Si tende, di solito e spesso ingiustamente, ad associare l’opera all’artista.

Nell’immaginario collettivo – arricchito da letteratura, film, spettacoli, leggende – il tormento dell’artista è l’humus da cui scaturisce, quasi per benedizione divina, per quel talento unico e raro che solo il ‘creatore’ possiede, l’opera perfetta. Insomma, l’ideale del ‘genio e sregolatezza’ ancora accende l’immaginazione del pubblico. Pubblico che non pensa, invece, che quel binomio è in realtà un ossimoro: il genio necessita di regola, di applicazione, di studio, di lavoro, altrimenti non è. L’opera non nasce dall’impeto sturm und drang, ma dal lavorio quotidiano, dalla ricerca, dal metodo. Certo, ci vuole talento ma senza studio si può ardere della passione di un momento ma si va poco lontano.

Milo Rau è un artista di grandissimo, adamantino, talento: un ‘geniaccio’ certo – si potrebbe dire usando un’espressione popolare – che ha lavorato assai, e continua a farlo, coltivando quel suo dono con sopraffina intelligenza. Nulla di ‘sregolato’, anzi: letture, ascolto, applicazione, studio sistematico, esercizio fomentano la sua arte che si declina in modo ampio con media diversi, spostando ogni volta più avanti il limite delle sue conquiste intellettuali e artistiche.
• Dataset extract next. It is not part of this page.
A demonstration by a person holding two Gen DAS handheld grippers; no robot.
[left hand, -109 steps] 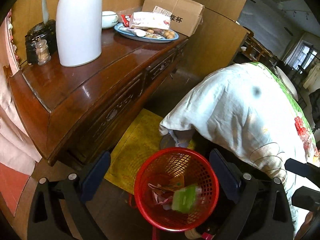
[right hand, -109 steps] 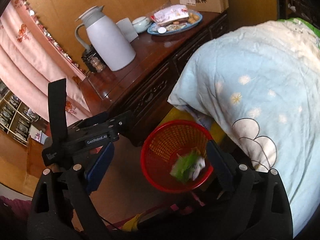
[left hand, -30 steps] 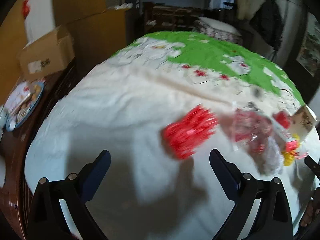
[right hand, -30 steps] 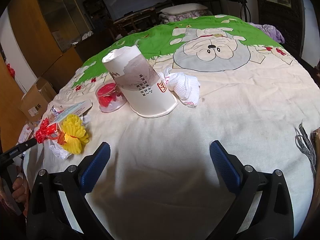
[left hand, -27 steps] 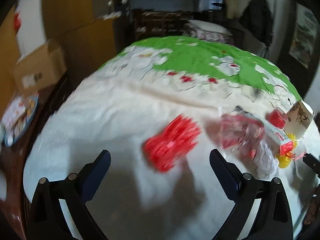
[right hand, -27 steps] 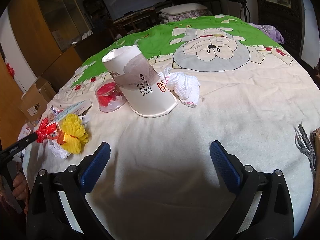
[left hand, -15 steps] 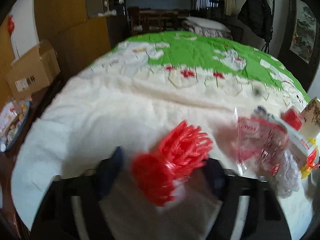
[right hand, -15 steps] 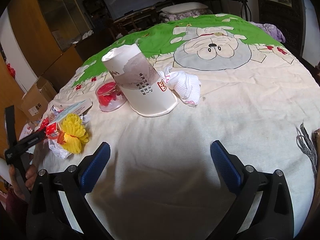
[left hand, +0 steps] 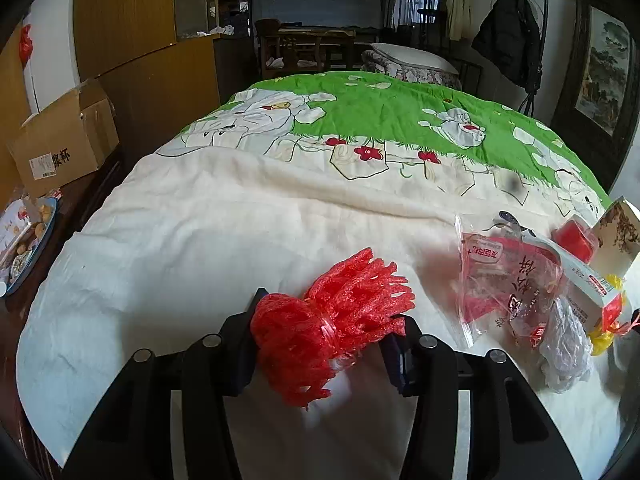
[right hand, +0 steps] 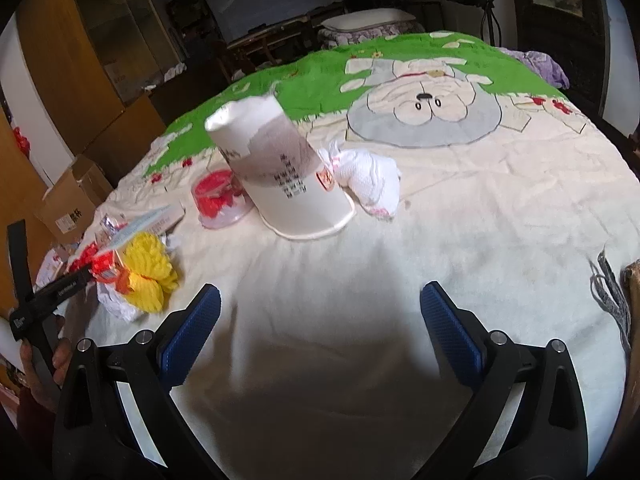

In questa sede – mi è stato proposto di scrivere quella che si potrebbe definire una bio-teatrografia del regista svizzero – mi piace, al contrario, provare a dar retta a quel pensiero comune e associare, come accennavo, l’artista alla sua opera, mettendo in evidenza qualche possibile liaison tra il suo modo di essere, di stare al mondo, e le sue creazioni teatrali. Mi permetto di farlo anche grazie a quella che potrei definire amicizia, nata da una certa serie di incontri, interviste, scambi di opinioni, folgoranti chat, viaggi: elementi che hanno reso possibile una frequentazione capace di reggere anche negli anni della pandemia.[1]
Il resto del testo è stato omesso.